Why KPIs are important for your business

Why KPIs are important for your business Most small businesses have a business plan and a set of strategic goals. However, defining your goals and checking in once a year when you update your business plan, won’t actually help you achieve them. To achieve your goals you need to focus your efforts and track your progress on the most important areas - and to do this, you need KPIs.

KPIs, or key performance indicators, provide a way to measure the performance of your business in specific areas, and track progress towards your goals.

Why KPIs are important

Here are the top four reasons why KPIs are important for business performance:
• KPIs drive behaviour - there’s no motivation if there’s no measurement.
• KPI focus attention
- if there are competing demands, the demands that get measured will win.
• KPI assist decision-making
- it’s hard to argue with data, which makes prioritising easy.
• KPI make performance visible
- there’s nowhere to hide when things are measured.

How to choose the right KPIs

Your KPIs should be directly linked to your key business goals. Therefore, it’s important that your business goals are well-defined and measurable. Also, there’s no need to measure everything - choose the key two to seven key KPIs and focus on them.

For example, if one of your goals is to increase sales by 20%, you might choose two or three metrics to measure your progress in this area.

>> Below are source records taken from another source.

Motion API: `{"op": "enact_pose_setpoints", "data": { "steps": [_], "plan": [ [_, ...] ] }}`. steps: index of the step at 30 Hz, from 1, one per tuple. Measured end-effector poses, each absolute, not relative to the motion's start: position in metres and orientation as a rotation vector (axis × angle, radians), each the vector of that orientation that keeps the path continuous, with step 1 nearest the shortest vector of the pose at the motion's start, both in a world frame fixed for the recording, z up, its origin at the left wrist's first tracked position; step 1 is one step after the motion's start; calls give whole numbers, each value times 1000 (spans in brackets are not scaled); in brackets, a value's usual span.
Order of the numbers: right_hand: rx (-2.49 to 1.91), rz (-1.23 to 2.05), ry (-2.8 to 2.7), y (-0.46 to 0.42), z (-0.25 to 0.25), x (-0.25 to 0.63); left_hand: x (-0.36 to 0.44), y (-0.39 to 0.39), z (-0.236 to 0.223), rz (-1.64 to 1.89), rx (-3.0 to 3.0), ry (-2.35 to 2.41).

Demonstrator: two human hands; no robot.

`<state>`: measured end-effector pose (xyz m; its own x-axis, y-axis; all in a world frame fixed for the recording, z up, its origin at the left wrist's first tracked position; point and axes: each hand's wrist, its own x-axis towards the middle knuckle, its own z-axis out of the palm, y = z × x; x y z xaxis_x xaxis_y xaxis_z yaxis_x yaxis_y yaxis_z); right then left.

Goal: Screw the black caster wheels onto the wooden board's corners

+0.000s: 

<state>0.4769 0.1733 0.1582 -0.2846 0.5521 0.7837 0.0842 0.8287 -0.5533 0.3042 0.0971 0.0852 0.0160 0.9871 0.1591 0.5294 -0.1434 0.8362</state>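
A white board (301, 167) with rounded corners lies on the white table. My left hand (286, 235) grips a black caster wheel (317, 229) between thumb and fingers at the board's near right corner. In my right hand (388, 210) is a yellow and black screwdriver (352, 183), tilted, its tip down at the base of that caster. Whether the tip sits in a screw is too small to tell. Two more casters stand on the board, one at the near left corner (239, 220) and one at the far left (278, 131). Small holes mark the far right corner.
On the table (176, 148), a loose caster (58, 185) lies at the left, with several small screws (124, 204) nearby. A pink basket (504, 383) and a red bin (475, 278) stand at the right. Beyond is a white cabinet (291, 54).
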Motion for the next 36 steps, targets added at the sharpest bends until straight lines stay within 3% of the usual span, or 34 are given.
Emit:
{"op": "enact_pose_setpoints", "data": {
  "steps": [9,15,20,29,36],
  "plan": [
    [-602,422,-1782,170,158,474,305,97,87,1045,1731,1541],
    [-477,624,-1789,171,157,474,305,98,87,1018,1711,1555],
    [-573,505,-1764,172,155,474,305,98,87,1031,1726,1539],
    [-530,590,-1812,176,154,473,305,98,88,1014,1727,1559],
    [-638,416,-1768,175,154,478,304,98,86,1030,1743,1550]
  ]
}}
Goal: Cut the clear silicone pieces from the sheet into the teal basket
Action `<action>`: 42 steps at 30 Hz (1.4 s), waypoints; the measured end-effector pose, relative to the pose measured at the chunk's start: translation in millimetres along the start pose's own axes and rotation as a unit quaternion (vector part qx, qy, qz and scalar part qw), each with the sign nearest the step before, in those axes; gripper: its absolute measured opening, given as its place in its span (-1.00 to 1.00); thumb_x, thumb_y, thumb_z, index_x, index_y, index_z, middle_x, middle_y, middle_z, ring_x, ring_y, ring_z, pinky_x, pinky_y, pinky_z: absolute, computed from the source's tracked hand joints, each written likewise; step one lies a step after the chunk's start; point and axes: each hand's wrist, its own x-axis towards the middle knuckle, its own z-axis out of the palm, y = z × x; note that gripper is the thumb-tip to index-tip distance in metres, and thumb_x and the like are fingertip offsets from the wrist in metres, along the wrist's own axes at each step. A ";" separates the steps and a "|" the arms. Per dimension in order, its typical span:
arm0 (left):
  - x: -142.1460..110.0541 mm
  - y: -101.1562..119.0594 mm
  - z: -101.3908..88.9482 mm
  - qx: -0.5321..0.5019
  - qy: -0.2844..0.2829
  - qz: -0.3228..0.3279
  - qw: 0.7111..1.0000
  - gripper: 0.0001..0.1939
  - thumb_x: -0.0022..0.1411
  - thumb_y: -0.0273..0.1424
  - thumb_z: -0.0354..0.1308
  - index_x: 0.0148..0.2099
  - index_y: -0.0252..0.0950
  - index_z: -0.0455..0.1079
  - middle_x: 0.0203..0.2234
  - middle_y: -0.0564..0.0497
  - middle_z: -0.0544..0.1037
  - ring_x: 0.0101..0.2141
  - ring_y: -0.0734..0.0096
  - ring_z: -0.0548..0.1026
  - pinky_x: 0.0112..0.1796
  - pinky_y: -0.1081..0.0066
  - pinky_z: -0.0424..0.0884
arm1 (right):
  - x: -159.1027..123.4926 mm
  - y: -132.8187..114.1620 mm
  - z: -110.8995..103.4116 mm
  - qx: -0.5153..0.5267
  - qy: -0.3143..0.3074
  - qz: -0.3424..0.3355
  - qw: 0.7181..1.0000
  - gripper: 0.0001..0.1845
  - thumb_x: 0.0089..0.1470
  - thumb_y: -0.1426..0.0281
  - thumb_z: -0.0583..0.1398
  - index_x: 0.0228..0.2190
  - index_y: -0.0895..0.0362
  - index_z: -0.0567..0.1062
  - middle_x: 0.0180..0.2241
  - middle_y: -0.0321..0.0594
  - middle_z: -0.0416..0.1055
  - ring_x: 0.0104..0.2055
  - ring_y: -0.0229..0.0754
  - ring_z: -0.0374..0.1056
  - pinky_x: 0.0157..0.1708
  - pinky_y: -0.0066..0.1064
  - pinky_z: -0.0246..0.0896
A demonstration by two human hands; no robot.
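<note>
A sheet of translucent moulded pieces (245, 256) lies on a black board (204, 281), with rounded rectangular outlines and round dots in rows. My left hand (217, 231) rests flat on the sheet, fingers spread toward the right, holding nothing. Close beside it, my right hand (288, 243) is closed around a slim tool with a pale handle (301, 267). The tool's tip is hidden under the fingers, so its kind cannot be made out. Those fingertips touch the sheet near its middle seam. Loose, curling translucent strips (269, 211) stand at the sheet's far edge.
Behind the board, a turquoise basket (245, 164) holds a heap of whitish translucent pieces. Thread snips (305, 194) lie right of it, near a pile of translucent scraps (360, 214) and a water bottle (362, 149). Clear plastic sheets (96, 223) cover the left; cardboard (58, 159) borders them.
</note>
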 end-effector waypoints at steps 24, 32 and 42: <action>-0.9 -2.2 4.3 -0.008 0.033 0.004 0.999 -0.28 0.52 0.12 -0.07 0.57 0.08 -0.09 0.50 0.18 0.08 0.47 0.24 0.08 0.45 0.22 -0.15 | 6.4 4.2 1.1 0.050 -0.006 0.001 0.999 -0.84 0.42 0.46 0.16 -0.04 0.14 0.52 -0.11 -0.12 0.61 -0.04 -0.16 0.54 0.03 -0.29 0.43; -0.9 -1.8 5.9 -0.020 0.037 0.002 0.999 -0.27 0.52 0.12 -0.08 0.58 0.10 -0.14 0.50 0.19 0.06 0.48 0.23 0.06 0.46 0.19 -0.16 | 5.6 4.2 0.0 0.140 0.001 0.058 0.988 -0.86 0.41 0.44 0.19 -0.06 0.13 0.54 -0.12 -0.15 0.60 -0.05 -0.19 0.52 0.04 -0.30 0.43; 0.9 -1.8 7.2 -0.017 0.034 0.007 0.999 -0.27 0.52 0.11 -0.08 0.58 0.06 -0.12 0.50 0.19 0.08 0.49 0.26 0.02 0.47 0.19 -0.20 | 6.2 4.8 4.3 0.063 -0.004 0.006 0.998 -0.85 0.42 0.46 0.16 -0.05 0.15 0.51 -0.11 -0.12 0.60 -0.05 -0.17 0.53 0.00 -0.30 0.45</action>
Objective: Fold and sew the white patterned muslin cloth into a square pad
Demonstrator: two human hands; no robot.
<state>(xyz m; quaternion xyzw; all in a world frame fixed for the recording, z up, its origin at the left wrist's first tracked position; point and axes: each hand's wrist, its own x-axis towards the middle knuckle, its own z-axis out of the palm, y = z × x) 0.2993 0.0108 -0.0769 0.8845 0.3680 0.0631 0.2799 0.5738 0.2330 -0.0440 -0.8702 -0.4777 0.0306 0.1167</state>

Depending on the type of business and industry, this could be monthly online conversion rate, revenue per employee or average order value. To be effective, KPIs also need to be timely. Data needs to be up-to-date and timelines need to be clearly defined. In the example above, these metrics could be measured monthly or even weekly depending on the size of your business. This will help to highlight meaningful trends.

How to use your KPIs

Report on your KPIs regularly. Graph your progress to show the trends and colour code them to make them easy to understand at a glance. Next, to achieve your business goals, you will need to act on what your KPIs are telling you.

For example:
• Green = excelling. Exceeds target level of performance. This deserves acknowledgement and celebration.
• Yellow = just scraping by. Minimum acceptable threshold. Start asking questions and keep a close eye on progress.
• Red = lagging behind. Unacceptable performance. Urgent attention required.

Finally, make your KPIs visible to everyone in your business. You could do this electronically or simply put a poster up in a common area. There’s no greater motivation than watching a graph climb towards its target.